To do: Repeat exactly, and only, the lines below starting at the line that contains "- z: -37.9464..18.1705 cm" and ending at the line that contains "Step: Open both", inclusive of both.

Records to use:
- Opening Delimiter -

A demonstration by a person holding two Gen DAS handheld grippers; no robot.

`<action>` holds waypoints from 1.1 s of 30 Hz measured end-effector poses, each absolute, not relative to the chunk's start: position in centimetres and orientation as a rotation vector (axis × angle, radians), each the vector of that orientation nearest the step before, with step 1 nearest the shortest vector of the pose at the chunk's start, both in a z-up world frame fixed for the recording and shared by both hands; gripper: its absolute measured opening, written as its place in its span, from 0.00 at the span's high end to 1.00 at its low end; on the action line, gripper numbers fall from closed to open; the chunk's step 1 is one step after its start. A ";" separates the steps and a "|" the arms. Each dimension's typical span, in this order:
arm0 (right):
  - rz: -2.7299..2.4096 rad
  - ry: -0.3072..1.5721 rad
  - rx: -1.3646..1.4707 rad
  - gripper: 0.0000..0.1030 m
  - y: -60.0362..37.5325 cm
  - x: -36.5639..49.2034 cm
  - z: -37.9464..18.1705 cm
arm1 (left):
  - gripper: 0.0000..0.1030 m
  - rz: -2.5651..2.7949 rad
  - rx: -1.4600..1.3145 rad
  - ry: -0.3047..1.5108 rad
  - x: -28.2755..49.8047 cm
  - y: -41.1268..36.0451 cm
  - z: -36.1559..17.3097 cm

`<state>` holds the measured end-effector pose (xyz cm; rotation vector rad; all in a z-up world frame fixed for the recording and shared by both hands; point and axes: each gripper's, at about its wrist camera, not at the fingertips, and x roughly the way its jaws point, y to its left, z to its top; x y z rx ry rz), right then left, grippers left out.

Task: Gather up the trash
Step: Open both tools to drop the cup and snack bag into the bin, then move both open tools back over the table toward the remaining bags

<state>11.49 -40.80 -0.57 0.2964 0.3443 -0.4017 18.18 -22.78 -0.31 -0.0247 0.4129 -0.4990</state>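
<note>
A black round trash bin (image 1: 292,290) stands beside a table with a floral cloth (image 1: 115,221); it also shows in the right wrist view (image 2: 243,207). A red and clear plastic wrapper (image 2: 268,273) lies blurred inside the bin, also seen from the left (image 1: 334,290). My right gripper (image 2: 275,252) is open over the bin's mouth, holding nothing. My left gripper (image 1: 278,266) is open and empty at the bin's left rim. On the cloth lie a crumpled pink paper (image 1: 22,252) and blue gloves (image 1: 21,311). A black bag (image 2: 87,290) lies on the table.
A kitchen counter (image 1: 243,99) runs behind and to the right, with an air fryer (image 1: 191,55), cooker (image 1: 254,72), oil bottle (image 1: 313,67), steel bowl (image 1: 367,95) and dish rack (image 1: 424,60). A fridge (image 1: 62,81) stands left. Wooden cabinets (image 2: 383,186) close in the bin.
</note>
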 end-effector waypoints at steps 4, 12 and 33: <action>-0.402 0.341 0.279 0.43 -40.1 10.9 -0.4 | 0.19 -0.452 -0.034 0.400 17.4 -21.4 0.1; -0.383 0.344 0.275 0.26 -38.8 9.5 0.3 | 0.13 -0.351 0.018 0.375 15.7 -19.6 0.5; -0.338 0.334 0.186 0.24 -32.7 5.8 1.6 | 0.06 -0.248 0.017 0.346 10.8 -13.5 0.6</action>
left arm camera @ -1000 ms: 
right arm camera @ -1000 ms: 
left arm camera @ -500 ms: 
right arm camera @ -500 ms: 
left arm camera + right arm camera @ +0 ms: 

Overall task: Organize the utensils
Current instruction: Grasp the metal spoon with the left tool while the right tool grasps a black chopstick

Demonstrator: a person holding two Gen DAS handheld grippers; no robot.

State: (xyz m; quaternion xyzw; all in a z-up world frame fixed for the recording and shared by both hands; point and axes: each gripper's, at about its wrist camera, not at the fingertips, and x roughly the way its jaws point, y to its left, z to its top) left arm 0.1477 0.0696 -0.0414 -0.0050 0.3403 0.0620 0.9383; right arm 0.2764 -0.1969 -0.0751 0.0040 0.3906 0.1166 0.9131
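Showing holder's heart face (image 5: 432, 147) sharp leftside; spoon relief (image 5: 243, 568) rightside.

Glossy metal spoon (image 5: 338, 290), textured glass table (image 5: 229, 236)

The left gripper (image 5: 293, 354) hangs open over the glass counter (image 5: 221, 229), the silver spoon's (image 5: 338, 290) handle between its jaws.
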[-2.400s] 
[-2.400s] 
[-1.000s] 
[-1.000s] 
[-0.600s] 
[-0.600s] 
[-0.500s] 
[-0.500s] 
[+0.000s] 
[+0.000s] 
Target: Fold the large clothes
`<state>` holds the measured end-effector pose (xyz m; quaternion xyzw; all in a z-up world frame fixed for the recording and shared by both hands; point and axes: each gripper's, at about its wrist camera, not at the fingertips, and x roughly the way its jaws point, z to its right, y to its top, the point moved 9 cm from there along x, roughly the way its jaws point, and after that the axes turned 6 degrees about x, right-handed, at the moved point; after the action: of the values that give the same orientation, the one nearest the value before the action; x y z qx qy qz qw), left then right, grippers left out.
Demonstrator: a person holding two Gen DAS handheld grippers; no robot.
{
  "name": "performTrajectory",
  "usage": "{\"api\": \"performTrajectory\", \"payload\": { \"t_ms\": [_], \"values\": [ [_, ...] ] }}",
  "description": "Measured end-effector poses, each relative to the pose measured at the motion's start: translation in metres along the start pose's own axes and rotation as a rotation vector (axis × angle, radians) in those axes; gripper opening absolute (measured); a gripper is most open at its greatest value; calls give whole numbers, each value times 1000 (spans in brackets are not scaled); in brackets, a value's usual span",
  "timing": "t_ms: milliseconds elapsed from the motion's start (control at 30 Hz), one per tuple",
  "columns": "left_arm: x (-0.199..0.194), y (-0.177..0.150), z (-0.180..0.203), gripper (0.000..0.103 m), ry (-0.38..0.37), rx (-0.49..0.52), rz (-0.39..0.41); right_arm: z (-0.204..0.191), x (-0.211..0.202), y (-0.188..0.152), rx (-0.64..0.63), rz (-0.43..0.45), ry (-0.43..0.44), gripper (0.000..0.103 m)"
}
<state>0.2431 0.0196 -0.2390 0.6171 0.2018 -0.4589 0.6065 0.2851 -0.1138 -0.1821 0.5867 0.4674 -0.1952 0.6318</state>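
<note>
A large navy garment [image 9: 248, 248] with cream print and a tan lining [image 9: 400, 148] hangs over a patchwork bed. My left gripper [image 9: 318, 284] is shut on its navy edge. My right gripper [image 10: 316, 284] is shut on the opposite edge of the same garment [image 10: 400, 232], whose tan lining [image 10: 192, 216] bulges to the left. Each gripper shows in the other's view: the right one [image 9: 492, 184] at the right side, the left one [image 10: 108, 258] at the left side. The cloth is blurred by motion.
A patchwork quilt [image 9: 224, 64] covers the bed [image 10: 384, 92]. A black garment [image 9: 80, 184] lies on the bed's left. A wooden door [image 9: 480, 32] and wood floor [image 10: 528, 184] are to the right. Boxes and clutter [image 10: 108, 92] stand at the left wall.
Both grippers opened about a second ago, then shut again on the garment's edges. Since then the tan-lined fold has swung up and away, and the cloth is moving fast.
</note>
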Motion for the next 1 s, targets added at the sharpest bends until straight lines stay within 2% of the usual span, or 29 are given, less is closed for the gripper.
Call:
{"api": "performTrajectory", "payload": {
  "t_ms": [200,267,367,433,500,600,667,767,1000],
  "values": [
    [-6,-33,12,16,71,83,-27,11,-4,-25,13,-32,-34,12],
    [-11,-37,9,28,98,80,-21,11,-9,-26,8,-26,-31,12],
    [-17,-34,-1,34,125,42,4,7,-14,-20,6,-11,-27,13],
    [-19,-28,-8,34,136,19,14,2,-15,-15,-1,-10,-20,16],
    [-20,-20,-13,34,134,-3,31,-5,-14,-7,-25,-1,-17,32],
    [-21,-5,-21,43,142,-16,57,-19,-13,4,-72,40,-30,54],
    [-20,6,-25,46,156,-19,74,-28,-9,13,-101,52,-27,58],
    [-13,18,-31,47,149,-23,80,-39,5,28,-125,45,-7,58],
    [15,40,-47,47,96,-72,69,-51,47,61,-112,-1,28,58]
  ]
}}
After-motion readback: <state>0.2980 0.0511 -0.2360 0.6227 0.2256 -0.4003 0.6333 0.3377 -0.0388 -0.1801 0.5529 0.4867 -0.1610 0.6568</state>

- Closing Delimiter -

Task response:
  - z: -37.9464..18.1705 cm
arm1 (left):
  - gripper: 0.0000..0.1030 m
  - rz: -2.5651..2.7949 rad
  - rx: -1.4600..1.3145 rad
  - ry: -0.3047..1.5108 rad
  - x: -28.2755..49.8047 cm
  - y: -41.1268..36.0451 cm
  - z: -36.1559..17.3097 cm

`<state>` holds the measured end-effector pose (xyz cm; rotation vector rad; all in a z-up world frame fixed for the recording and shared by both hands; point and axes: each gripper's, at about its wrist camera, not at the fingertips, and x roughly the way its jaws point, y to its left, z to its top; x y z rx ry rz), right then left, grippers left out.

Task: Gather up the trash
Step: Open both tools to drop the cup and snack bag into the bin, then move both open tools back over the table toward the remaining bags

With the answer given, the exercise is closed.